Autre bruit de ce temps-là, bien ancré dans ma tête : les sonnailles et cloches des brebis et des vaches dans les prés, au-dessus de la maison avant leur montée aux estives et en automne après la St Michel lorsque les troupeaux redescendent.

Elles tintent, carillonnent, tintinnabulent, que sais-je encore ? De surcroît, les brebis bêlent, ne respectent pas leur partition, elles s’ébattent dans le pré sans écouter le pupitre d’à côté.

Chaos polyphonique animal.

Sons de l’enfance et sons de toujours. Rien n’a changé. Soixante ans après, elles étaient encore là lors de mes dernières vacances.

Les skis sur la neige. Ah quel bonheur ! Un son si doux à mes oreilles. En fait… pas si doux.

Splash à droite et splash à gauche à chaque virage lorsqu’on soulève la pellicule de neige fraîche pour atteindre la partie plus dure qui entraîne la vitesse.

Ça siffle et ça crisse lorsqu’on file droit pour atteindre les meilleures sensations de glisse, de vitesse, tout schuss nous criait notre moniteur préféré surnommé Papa Shussssss.

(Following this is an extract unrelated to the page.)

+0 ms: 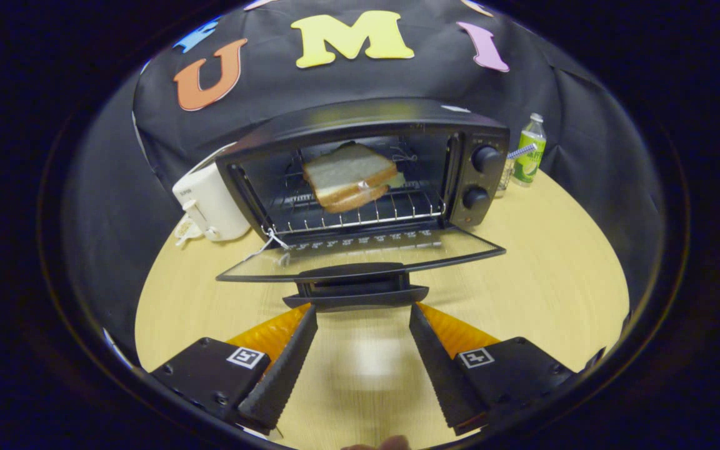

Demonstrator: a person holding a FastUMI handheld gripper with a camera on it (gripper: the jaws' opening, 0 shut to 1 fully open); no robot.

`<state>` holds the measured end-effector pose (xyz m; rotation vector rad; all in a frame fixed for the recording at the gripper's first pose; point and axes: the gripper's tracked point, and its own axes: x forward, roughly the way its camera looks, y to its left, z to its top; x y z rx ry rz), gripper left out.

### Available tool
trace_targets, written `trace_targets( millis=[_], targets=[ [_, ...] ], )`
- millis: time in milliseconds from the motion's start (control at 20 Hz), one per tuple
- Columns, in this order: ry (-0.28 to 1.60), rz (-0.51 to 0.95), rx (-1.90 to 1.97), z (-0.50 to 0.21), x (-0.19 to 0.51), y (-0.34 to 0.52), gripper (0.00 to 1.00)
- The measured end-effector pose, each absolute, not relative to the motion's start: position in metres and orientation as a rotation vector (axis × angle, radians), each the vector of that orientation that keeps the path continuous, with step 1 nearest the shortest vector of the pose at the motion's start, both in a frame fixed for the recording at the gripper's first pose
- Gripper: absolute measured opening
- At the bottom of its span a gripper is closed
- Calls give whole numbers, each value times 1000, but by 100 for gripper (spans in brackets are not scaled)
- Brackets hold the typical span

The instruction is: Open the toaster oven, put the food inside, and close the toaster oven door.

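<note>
the gripper (363,315) has its jaws spread and empty, tips just short of the door handle (355,295), placed, i judge, to lift the dropped door (360,253) shut. the sandwich (350,177) already rests on the rack inside the toaster oven (366,122) on the table (554,262).

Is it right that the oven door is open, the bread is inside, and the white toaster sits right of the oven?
Not quite. In the gripper view the white toaster sits left of the oven, not right. The door is open, the bread is inside, and the gripper is open by the handle.
</note>
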<state>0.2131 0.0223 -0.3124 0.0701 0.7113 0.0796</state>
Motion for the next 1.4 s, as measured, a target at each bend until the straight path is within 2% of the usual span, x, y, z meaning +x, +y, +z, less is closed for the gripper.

Il y a aussi les bruits du stade où on allait voir les copains jouer au ballon… dans ces lieux où même les mémés aiment la castagne. On applaudit, on insulte, on invective parfois à coup de parapluie. On chante aussi beaucoup.

Quittons l’enfance.

Quarante ans de lycée, la craie qui crisse sur le tableau noir et les élèves qui râlent parce que cela fait mal aux dents… le son de la cloche, début du cours, on rentre, fin du cours, non, vous ne sortez pas, je n’ai pas fini ! , la pause, on reprend, on se calme… Le son a changé, du dring strident à  l’annonce d’aéroport ding, ding, ding. Le son a changé mais il est resté, rythmant la journée, s’insérant en permanence dans nos tympans. Je crois bien l’entendre encore parfois.

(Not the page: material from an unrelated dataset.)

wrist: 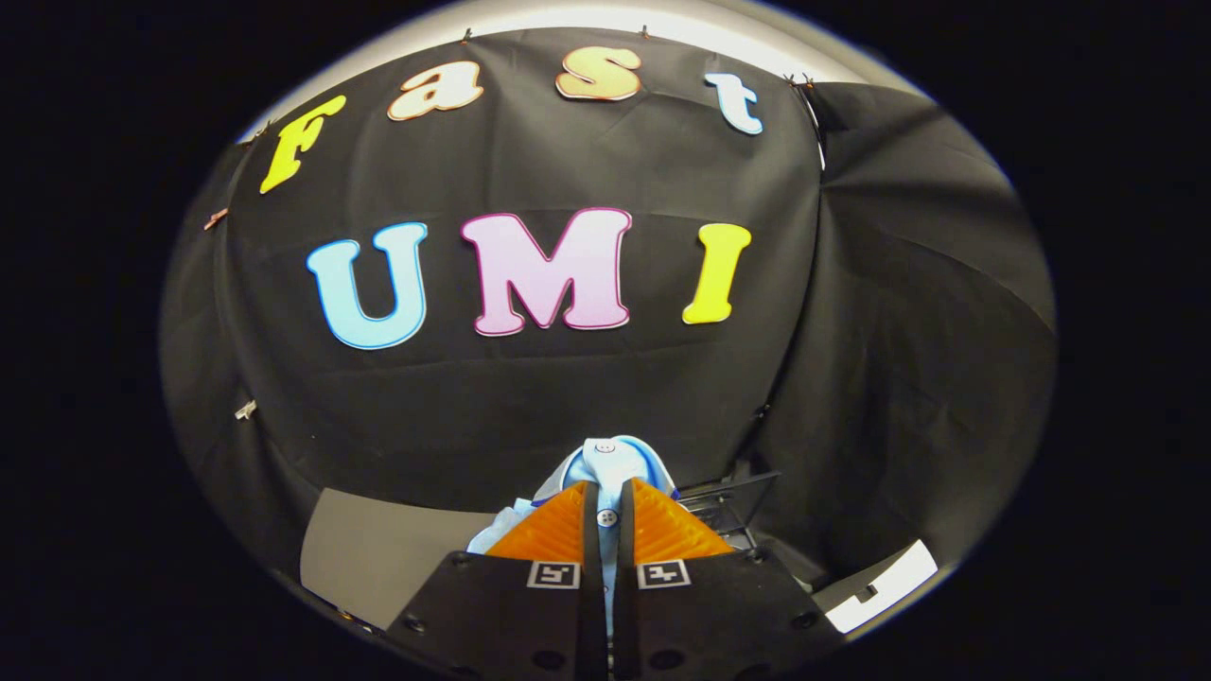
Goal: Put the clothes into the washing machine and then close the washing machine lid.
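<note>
My gripper (606, 492) is shut on a light blue shirt (610, 461) with white buttons. A fold of the cloth sticks up just past the fingertips, and more of it hangs down to the left of the fingers. The garment is lifted off the surface, with the booth's black wall behind it. Just right of the fingers and a bit beyond them I see the dark raised lid of the washing machine (733, 501) with part of its opening below.
A grey tabletop (378, 553) lies to the left of the fingers, below the wall. A white panel (885, 586) shows at the lower right. Black cloth closes the scene at the back and on the right side.
</note>
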`<state>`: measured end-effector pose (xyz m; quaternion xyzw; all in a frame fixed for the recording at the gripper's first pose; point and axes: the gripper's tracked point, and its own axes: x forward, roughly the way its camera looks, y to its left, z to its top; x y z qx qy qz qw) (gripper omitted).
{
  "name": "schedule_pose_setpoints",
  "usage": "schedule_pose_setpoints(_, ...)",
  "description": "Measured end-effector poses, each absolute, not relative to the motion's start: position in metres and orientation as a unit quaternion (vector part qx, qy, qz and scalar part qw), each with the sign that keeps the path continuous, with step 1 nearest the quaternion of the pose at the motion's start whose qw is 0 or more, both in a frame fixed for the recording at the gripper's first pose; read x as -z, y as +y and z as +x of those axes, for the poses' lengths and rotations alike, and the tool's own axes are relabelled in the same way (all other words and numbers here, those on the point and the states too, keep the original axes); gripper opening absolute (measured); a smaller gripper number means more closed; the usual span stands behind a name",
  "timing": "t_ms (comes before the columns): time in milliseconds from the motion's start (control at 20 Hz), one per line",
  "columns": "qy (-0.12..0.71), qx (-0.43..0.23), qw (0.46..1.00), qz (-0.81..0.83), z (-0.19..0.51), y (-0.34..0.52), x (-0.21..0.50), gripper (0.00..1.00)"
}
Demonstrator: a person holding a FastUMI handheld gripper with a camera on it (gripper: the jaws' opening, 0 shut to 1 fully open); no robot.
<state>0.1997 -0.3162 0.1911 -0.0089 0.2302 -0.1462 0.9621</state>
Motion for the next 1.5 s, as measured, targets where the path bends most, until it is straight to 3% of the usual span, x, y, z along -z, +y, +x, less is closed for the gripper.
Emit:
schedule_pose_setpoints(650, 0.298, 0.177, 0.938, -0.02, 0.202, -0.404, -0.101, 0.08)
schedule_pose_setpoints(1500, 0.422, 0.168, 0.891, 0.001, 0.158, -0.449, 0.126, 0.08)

Le loir ou la fouine ou… Enfin, cet animal qui s’amuse dans les combles de la maison, au-dessus de ma tête quand je suis dans mon bureau, dans le rabat-grain dans les chambres du haut, qui réveille la nuit et donne des envies de tout casser comme dans le film Les petits mouchoirs de Guillaume Canet. Cet animal, cette famille, cette garnison, nous nargue, court, saute, tressaute, danse, joue aux billes avec les noix qu’ils nous volent de temps en temps. Depuis le temps ils ont dû déguster toute l’isolation et transformer la maison en passoire thermique…

Parfois, quelques temps calmes, sont-ils morts, partis, ces bruits nous manquent presque.

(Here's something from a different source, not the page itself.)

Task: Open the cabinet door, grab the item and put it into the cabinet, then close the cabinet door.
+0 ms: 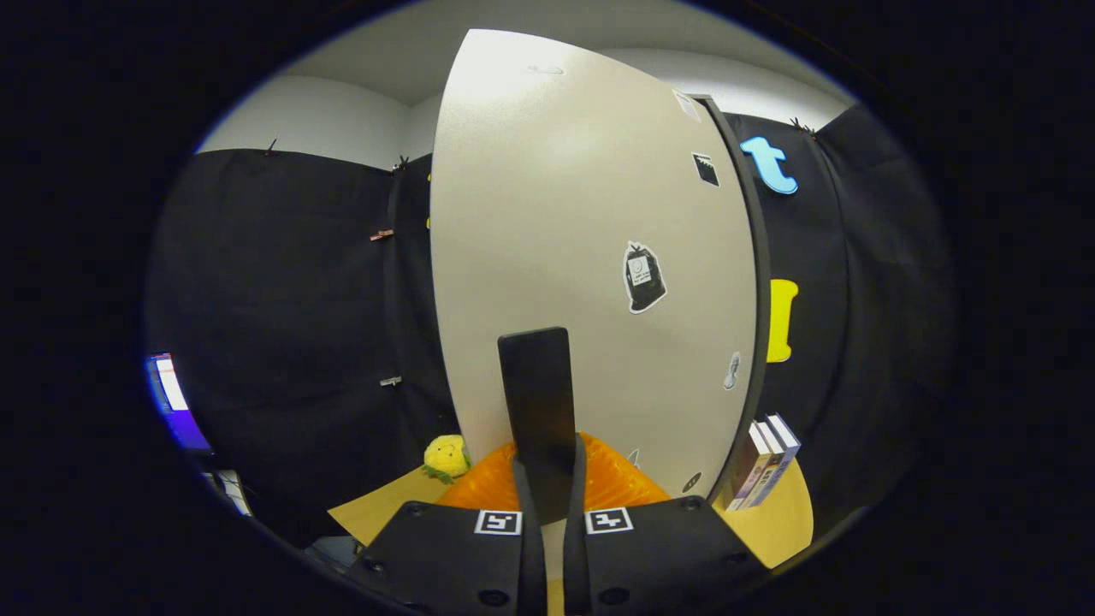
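The gripper point(547, 411) points toward 12 o'clock, its 2 fingers point(537, 402) drawn together with no visible gap between them.

Nothing is showing as readable writing here. The cabinet door point(582, 257) is carrying several stickers: a dark bag-shaped sticker point(643, 276) with a small pale label whose print is coming through too small to make out, a small black sticker point(705, 168) higher up with tiny white lines that are staying illegible, and a few paler ones too blurred to tell. The books point(767, 462) standing near the table's point(783, 522) right edge are showing coloured spines with no legible titles. The gripper point(553, 505) is bearing two square black-and-white marker tags point(499, 522), which are patterns, not words.
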`<state>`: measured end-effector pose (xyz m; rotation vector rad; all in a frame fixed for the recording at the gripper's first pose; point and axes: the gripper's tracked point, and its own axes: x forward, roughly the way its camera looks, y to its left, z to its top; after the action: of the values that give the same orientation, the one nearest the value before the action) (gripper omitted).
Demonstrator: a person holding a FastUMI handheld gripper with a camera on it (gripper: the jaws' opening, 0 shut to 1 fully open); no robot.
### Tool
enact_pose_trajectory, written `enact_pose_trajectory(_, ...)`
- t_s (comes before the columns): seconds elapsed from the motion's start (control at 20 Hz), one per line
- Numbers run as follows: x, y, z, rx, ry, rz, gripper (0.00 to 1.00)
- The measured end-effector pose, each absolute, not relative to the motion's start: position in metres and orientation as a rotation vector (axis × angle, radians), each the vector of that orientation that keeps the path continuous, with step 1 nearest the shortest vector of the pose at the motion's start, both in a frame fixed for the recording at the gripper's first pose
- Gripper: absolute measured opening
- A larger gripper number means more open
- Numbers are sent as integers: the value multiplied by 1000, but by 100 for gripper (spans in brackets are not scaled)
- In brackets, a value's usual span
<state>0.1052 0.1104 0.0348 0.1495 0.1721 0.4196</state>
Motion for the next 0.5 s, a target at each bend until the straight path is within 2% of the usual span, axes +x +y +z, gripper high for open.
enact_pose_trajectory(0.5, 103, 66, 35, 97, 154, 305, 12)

Le bruit de la feuille de papier alu qui entoure la tablette de chocolat, feuille alu qui ne sait pas se faire discrète lorsque je la déplie pour assouvir une envie irrésistible mais coupable.

Des bruits que l’on aime parce qu’ils annoncent le voyage : les halls de gares ou d’aéroports, brouhaha de conversations, de charriots ou de valises que l’on tire, d’annonces pour des départs imminents les passagers du… sont attendus porte … ou quais ….

C’est où, faut courir un peu. Excitation, exaltation…

Les bruits de l’eau, les torrents, les cascades, c’est puissant. La mer, la houle qui cogne la coque du bateau, c’est lancinant. Le ressac sur les rochers, sur les galets, c’est entêtant. La mer qui vient mourir doucement sur la plage, c’est apaisant.

Et tous les autres, qui ne m’ont pas inspirée aujourd’hui mais qui ont rythmé ma vie.